Ni por ésas. Don Anselmo continuó:
—Esto que he descrito no es, en realidad, más que un museo, la parte visible de la
casa. La parte interior, lo habitable, era más curioso aún.
«¡Más curioso aún! —dije para mi capote—-. ¡Más curioso aún! ¡Medrados estamos!
¿Adónde vamos a parar?

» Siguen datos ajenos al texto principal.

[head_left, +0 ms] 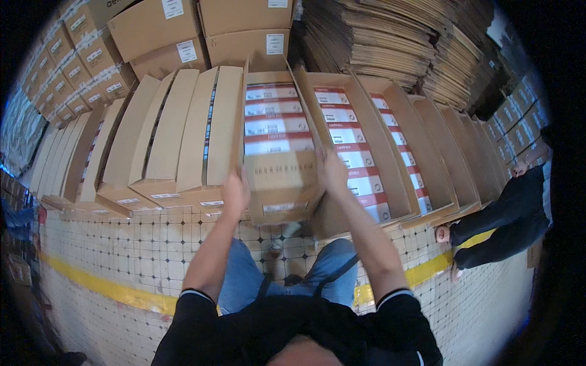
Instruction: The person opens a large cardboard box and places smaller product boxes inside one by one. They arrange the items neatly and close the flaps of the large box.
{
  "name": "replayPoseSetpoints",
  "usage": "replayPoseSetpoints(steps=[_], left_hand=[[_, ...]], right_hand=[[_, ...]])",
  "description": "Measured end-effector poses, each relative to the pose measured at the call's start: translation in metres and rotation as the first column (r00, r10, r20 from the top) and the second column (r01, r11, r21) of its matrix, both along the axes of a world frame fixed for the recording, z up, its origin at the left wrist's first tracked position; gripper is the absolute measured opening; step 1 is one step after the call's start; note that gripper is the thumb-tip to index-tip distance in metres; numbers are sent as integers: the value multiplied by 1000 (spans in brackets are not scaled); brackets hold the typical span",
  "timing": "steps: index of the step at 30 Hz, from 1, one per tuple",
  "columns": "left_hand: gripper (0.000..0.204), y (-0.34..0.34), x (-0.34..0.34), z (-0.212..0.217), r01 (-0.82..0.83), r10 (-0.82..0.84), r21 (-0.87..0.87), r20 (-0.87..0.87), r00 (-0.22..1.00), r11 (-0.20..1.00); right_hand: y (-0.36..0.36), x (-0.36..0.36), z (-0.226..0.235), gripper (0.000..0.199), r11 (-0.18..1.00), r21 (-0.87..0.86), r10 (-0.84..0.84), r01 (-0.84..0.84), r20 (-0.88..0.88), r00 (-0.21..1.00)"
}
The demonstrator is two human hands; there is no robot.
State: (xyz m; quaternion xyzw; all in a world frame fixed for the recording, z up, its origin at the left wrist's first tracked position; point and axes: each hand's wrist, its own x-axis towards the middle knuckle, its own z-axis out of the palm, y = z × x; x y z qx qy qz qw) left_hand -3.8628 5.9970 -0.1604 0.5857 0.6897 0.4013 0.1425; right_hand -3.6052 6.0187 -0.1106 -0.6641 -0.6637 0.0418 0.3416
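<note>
In front of me stands a long cardboard carton [284, 210] with its top open. A row of red-and-white boxes [274, 125] lies inside it. Its near end flap [284, 171] is folded inward over the closest part of the row. My left hand [236, 190] grips the carton's left side near that end. My right hand [331, 174] grips the right side, level with the flap. Both hands are slightly blurred, and their fingers are partly hidden against the cardboard.
Closed long cartons [192, 128] stand in a row to the left. Open cartons with red-and-white boxes [354, 143] continue on the right. Flattened cardboard [390, 43] and stacked boxes [165, 36] rise behind. Another person [506, 213] stands at right. A yellow line [110, 288] crosses the tiled floor.
</note>
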Motion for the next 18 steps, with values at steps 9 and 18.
replayPoseSetpoints(steps=[9,18], left_hand=[[53,174,-12,148,-62,54,-8,-393,918,998],[48,196,-17,162,-51,18,-71,-398,917,996]], right_hand=[[180,0,137,45,994,-45,-83,97,233,969],[202,0,153,56,989,-122,-48,80,248,967]])
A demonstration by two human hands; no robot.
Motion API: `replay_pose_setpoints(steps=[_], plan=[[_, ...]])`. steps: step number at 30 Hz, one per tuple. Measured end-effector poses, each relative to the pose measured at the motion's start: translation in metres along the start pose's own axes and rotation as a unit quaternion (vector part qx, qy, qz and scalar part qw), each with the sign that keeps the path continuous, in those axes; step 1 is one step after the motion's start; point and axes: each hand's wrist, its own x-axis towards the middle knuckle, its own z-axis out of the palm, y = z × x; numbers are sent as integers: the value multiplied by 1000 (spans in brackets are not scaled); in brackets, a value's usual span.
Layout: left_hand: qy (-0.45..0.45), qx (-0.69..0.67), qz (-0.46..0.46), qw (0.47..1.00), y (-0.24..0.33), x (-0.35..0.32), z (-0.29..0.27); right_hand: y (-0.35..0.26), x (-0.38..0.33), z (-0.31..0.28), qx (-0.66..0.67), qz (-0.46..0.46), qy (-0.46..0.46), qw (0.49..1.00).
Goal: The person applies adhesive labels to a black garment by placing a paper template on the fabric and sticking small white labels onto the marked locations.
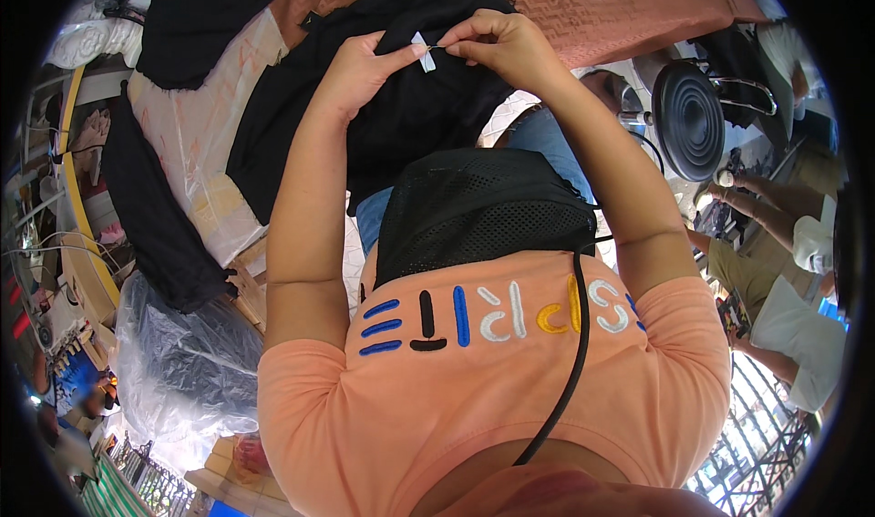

Pues si todavía falta palacio, este hombre me va a marear esta
noche.»
—¡Lo que he descrito no es más que galerías!
—¡Nada más que galerías! ¡Qué horror! ¡Qué habrá en las salas y en las alcobas! —
exclamé alarmado.
—La gran sala no se parecía en nada a aquellas magníficas construcciones donde
imperaba la Arquitectura. En sus paredes no había estilo: dominaba el detalle, y eran
tantas y tan diversas las preciosidades allí acumuladas, que en vano intentaría describirlas
y enumerarlas el más cachazudo clasificador.
«Buena me espera», pensé.
—Era un museo de artes de ornamentación, y aquí cada objeto era una maravilla, y la
excelencia de cada uno disimulaba la abigarrada, pero sorprendente, perspectiva del
conjunto. Muebles soberbios del Renacimiento, fecundo en prodigios de ebanistería;
cornucopias venecianas, relojes del tiempo de Luis XV adornados con figuras mitológicas;
relieves de finísimo estuco representando cacerías y bailes campestres; candelabros,
bustos, trípodes y medallones se hallaban aglomerados en la pared; y junto a ella, dejando
entrever apenas la rica tapicería flamenca, cuyos colores, siempre frescos, revelaban el
cartón de Teniers o de Brueghel. No faltaban esas caprichosas papeleras cuyos diminutos
repartimientos ostentan pequeñas figuras de consumado gusto, mosaicos e incrustaciones
con palos de diferentes colores, y al lado de estas piezas, veladores con planchas de
porcelana en las cuales un delicado pincel había representado infinidad de célebres
cortesanas. No lejos de estas bellezas terribles había vasos antiguos y modernos, ánforas
doradas con la filigrana del cincel arábigo y jarros de la India y Oceanía, donde se
enroscaban lagartos verdosos y alimañas de imaginación, toscamente labradas. Ídolos
malabares de vientre hinchado, ombligo profundo y orejas descomunales se reían en un
rincón con hilaridad de beodo o de simple, y más allá, vistosos pájaros de América
disecados alternaban con conchas africanas, ramos de coral, un tríptico de la Edad Media,
una cruz bizantina y relicarios egipcios, que...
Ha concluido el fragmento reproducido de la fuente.